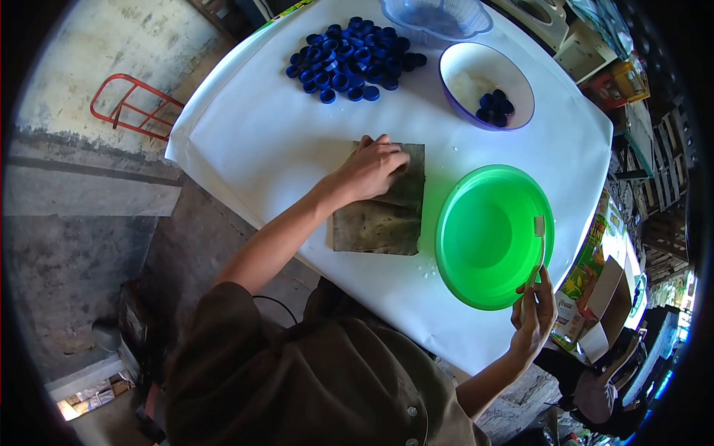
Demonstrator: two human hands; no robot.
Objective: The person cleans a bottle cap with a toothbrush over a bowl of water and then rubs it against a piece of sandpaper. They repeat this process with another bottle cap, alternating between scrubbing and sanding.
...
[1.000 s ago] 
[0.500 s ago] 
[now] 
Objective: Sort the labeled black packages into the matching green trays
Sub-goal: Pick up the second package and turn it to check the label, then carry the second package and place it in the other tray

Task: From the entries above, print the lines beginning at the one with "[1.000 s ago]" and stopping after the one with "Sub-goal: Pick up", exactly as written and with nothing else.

Result of this exercise:
[1.000 s ago] 
[0.500 s ago] 
[now] 
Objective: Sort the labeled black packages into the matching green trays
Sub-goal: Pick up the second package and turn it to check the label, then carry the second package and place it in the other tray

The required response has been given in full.